Protovalidate in Kafka with Bufstream#
This quickstart shows how to add Protovalidate to a Go streaming application powered by Bufstream:
- Adding the Protovalidate dependency.
- Annotating Protobuf files.
- Regenerating code.
- Enabling validation in the broker.
Prerequisites#
- Install the Buf CLI. If you already have, run
buf --version
to verify that you're using at least1.54.0
. - Use Linux or Mac and have
git
,go
, andmake
installed and in your$PATH
. -
Clone the
buf-examples
repo and navigate to theprotovalidate/bufstream/start
directory:
Goal#
This quickstart's Kafka producer publishes EmailUpdated
messages that change a fictitious user's email from an old value to a new value, but it doesn't have any input validation. Your goal is to add the following validation rules using Protovalidate:
- Messages must provide an
id
value that's a valid UUID. - Messages must provide a valid email address for the
new_email_address
field.
Run the code#
Before you begin to code, verify that the example is working. In one terminal window, start the Bufstream broker. It's the default make
target:
After a little while, you should see that it has started:
time=2025-02-18T19:46:46.368-05:00 level=INFO msg="kafka server started" host=:: port=9092 tls=false
time=2025-02-18T19:46:46.369-05:00 level=INFO msg="updating ownership" oldShardNum=0 oldShardCount=0 shardNum=0 shardCount=1
In a second terminal window, start the producer with the producer
target:
After a few seconds, you should see that it has started:
time=2025-02-18T19:47:28.780-05:00 level=INFO msg="starting produce"

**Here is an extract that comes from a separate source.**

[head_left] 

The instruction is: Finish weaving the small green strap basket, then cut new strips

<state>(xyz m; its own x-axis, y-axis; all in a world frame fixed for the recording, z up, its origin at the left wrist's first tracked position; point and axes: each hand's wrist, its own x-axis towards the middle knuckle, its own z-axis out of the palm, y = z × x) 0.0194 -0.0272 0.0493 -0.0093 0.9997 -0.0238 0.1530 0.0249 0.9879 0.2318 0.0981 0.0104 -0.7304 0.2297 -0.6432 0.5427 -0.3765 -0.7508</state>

time=2025-02-18T19:47:34.541-05:00 level=INFO msg="produced semantically valid protobuf message" id=f00d937e-3c94-4fce-b51a-eab6c1f164fd
time=2025-02-18T19:47:34.795-05:00 level=INFO msg="produced semantically invalid protobuf message" id=53cba699-f972-4e6b-9512-4e40ff6eedf7
In a third terminal window, start the consumer with the consumer
target:
After a few seconds, you should see that it has started:
time=2025-02-18T19:47:56.717-05:00 level=INFO msg="starting consume"

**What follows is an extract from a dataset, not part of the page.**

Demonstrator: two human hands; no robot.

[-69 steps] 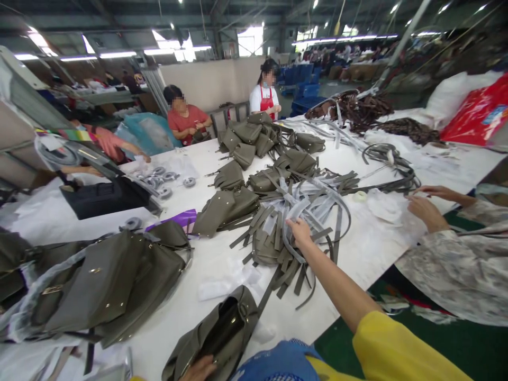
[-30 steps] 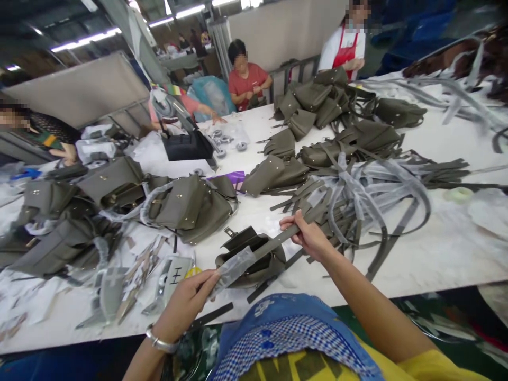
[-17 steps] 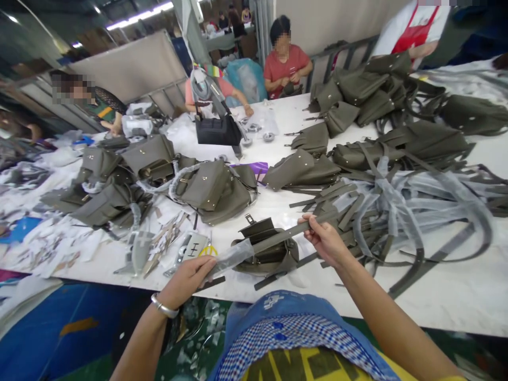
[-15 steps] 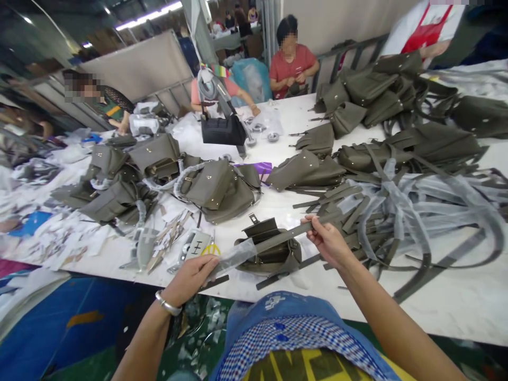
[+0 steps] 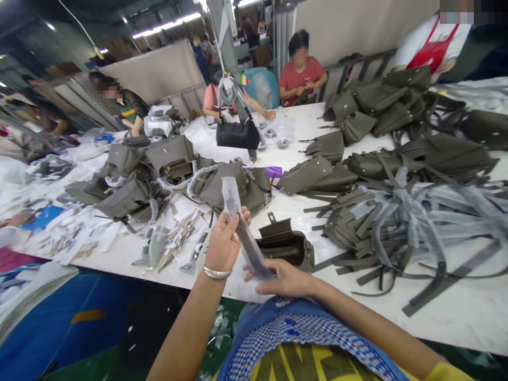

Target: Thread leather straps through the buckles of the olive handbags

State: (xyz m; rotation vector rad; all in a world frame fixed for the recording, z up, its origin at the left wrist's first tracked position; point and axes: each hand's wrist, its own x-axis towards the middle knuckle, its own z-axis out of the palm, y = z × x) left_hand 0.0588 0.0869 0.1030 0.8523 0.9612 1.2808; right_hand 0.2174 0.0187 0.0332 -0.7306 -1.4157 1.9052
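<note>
An olive strap in a clear plastic sleeve (image 5: 238, 222) stands nearly upright in front of me. My left hand (image 5: 224, 244), with a silver bangle at the wrist, is closed around its middle. My right hand (image 5: 283, 278) grips the strap's lower end close to my body. Just behind my hands an open olive handbag (image 5: 286, 247) lies on the white table (image 5: 452, 309). A heap of plastic-wrapped olive straps (image 5: 397, 222) spreads to the right of it.
Piles of olive handbags (image 5: 151, 174) lie left and far right (image 5: 397, 100). A black bag (image 5: 237, 134) and tape rolls (image 5: 278, 138) sit mid-table. Paper scraps and metal pieces (image 5: 174, 241) litter the near left edge. Other people work along the far side.
The strap, held level between my hands before, now stands nearly upright. My left hand rose to its middle and my right hand dropped to its lower end near my body.
</note>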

time=2025-02-18T19:48:09.249-05:00 level=INFO msg="consumed message with new email margareterutherford@mckenzie.name and redacted old email"
time=2025-02-18T19:48:10.251-05:00 level=INFO msg="consumed message with new email bad-email-fish and redacted old email"
Note that there's something fishy in the last log message—the new email isn't a valid address. You're about to combine Protovalidate with Bufstream's Kafka capabilities to make sure invalid messages are rejected by the broker.
It's okay to use Ctrl-C
to stop the broker, producer, and consumer before continuing.
Explore quickstart code#
This quickstart uses the example in bufstream/start
. All filenames are relative to this directory.
Makefile#
This project's Makefile
provides targets for downloading and running the Bufstream broker and the included Go-based producer and consumer applications.
One item to note is that producer and consumer targets both specify Kafka targets, groups, and Buf Schema Registry (BSR)-based Confluent Schema Registry URLs. When using Protovalidate in your own Bufstream-based Kafka applications, they should be configured for your equivalents.
.PHONY: producer
producer:
go run ./cmd/bufstream-demo-produce \
--topic email-updated \
--group email-verifier \
--csr-url "https://demo.buf.dev/integrations/confluent/bufstream-demo"
Protobuf#
The project provides a Protobuf message representing a user updating their email address:
message EmailUpdated {
// Confluent Schema Registry (CSR) configuration for this message.
option (buf.confluent.v1.subject) = {
instance_name: "bufstream-demo"
name: "email-updated-value"
};
// The ID of the user associated with this email address update.
string id = 1;
// The old email address.
string old_email_address = 2;
// The new email address.
string new_email_address = 3;
}
YAML#
When you add Protovalidate, you'll update the following files:
buf.yaml
: Protovalidate must be added as a dependency.buf.gen.yaml
: To avoid a common issue in projects using the Buf CLI's managed mode, you'll see how to exclude Protovalidate from package renaming.config/bufstream.yaml
: To inform the Bufstream broker that semantically invalid messages (messages failing Protovalidate validation) should be rejected, you'll need to enable a configuration option.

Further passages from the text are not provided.